“Ingat, salah satu pihak yang terus mengingatkan bahaya eksploitasi politik identitas di Pilpres 2019, selain mantan Presiden SBY waktu itu, adalah Surya Paloh,” kata dia.
Kedua, lanjut Umam, Paloh sempat menjadi pihak yang paling menolak Gerindra dan Prabowo masuk koalisi pemerintah usai Pilpres 2019. Dengan demikian, katanya, silaturahmi Paloh-Prabowo telah diletakkan di atas visi politik kebangsaan yang berbeda secara fundamental.
Di sisi lain, kata Umam, Paloh dan Prabowo juga memiliki model kepemimpinan yang berbeda. Menurut dia, Paloh merupakan salah satu Ketum partai politik yang sejak awal ingin menjadi King Maker.

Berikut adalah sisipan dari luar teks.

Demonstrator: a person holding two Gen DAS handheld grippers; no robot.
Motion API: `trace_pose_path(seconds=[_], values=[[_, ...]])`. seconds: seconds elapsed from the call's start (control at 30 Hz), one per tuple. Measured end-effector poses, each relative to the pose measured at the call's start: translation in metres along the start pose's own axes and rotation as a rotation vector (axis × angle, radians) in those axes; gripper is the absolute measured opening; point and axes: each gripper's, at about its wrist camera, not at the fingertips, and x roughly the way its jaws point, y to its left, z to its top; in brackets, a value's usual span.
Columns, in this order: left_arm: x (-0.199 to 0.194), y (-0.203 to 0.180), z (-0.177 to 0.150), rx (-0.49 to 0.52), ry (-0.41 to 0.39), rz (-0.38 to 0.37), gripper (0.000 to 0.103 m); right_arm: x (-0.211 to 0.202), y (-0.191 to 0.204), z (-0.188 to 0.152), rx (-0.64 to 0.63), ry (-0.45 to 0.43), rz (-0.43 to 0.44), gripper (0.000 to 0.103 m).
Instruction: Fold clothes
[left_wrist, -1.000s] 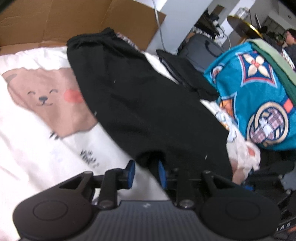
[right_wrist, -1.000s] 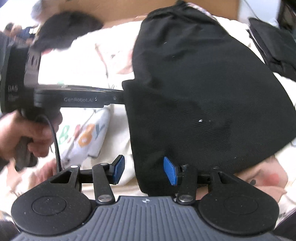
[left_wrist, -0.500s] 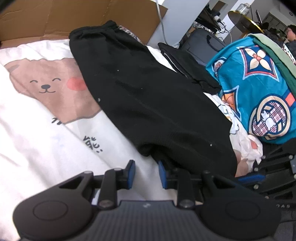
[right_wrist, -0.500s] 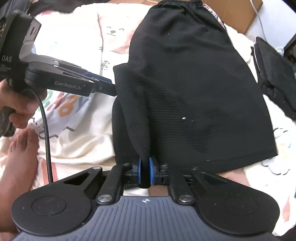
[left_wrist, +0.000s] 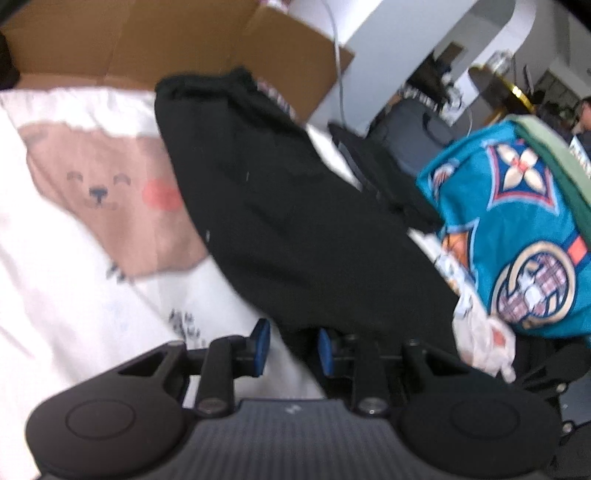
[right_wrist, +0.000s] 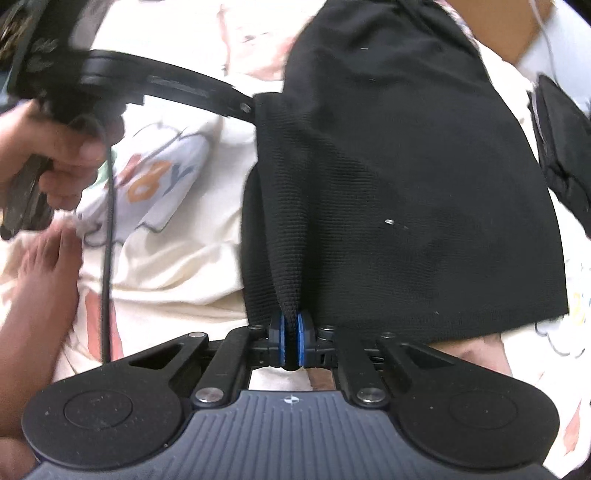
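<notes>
The black garment (right_wrist: 406, 177) lies spread on a bed over a white cover printed with a bear (left_wrist: 110, 192), its elastic waistband at the far end, away from both sets of fingers, and its near hem right at them. The right gripper (right_wrist: 291, 341) has its blue fingers (right_wrist: 281, 338) pressed together on a ridge of the hem, so the cloth rises in a small peak straight out of the pinch. The left gripper (right_wrist: 255, 107), seen from the right wrist view, reaches in from the left to the garment's side edge; in its own view its fingers (left_wrist: 261, 345) stand partly spread with dark cloth bunched between them, and whether they actually clamp it I cannot tell through the blur. By my reading, the fold has only begun: 2 corners of the near end look taken up, yet nothing is doubled over. What remains is carrying that hem up toward the waistband, laying it flat, and then dealing with the other clothes heaped beyond the fingers to the right, the teal patterned piece (left_wrist: 517, 229) among them.
</notes>
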Motion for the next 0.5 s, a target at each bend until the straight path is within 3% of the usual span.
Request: trace_pose_path(seconds=[0.23, 0.5], values=[[-0.004, -0.003, 0.004, 0.065, 0.002, 0.071, 0.029, -0.013, -0.023, 0.0, 0.05, -0.036, -0.027, 0.004], [-0.016, 0.013, -0.011, 0.05, 0.013, 0.126, 0.029, -0.003, -0.025, 0.002, 0.04, -0.024, -0.011, 0.004]])
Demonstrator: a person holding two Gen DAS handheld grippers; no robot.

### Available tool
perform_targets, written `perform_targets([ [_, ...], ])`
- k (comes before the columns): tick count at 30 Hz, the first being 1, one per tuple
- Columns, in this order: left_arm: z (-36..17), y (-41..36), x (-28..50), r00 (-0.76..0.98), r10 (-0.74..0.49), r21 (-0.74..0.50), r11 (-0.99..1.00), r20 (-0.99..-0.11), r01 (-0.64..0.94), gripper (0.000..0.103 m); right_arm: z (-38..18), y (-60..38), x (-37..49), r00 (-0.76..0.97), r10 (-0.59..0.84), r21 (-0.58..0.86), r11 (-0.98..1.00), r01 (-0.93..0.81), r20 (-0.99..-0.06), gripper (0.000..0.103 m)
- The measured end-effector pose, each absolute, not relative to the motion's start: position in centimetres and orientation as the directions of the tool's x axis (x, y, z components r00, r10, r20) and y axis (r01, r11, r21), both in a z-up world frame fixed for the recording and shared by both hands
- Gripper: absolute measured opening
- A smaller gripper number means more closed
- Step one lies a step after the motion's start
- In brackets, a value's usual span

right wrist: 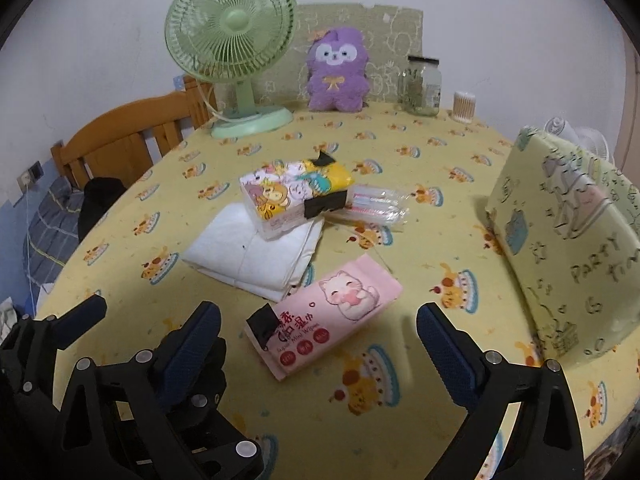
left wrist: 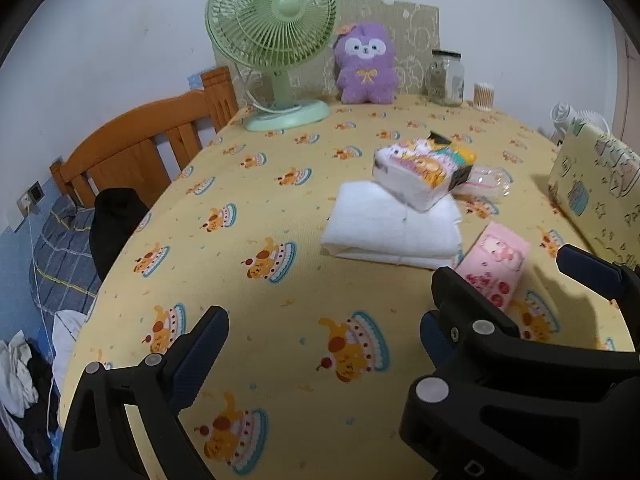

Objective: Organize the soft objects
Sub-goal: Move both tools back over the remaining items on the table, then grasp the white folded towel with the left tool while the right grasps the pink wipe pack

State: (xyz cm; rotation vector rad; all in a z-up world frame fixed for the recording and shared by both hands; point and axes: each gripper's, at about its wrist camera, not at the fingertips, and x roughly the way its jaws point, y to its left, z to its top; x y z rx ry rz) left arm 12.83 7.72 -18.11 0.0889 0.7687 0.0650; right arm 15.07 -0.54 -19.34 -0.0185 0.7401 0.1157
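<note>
A pink wet-wipes pack (right wrist: 340,304) lies on the yellow tablecloth (right wrist: 420,168). My right gripper (right wrist: 316,340) stands open, one finger on each side of the pack's near end, not gripping it. Behind the pack is a folded white towel (right wrist: 256,252), and a cartoon-print tissue pack (right wrist: 292,196) rests on the towel's far corner. A clear plastic packet (right wrist: 376,204) lies beside it. My left gripper (left wrist: 320,332) is open over bare cloth, left of the wipes pack (left wrist: 496,268) and in front of the towel (left wrist: 388,224). A purple plush (left wrist: 366,64) sits upright at the back.
A green fan (left wrist: 276,40), a glass jar (left wrist: 446,76) and a cotton-swab tub (left wrist: 484,96) line the back edge. A printed cushion (right wrist: 568,240) stands at the right. Left of the table are a wooden headboard (left wrist: 132,148) and piled clothes (left wrist: 20,380).
</note>
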Motion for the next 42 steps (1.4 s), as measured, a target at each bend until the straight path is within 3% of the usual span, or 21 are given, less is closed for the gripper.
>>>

Sehingga, katanya, sulit bagi Paloh jika langkah politik partainya dikunci oleh partai lain yang ingin mengusung sosok tertentu.
Menurut Umam, itu pula alasan Nasdem sejak awal juga menolak ikut Koalisi Indonesia Bersatu (KIB) yang dipimpin Golkar. Sebab, Golkar sejak awal mengatakan diri akan mengusung Ketua Umum Airlangga Hartarto.
“Dalam konteks pertemuan Paloh-Prabowo, saya juga berkeyakinan Paloh menolak dikunci langkahnya demi pencapresan Prabowo,” katanya.
“Terlepas dari itu, pertemuan keduanya tetap baik dalam politik, untuk meminimalkan potensi gesekan di akar rumput saat berbeda koalisi dalam kontestasi Pilpres 2024 nanti,” katanya.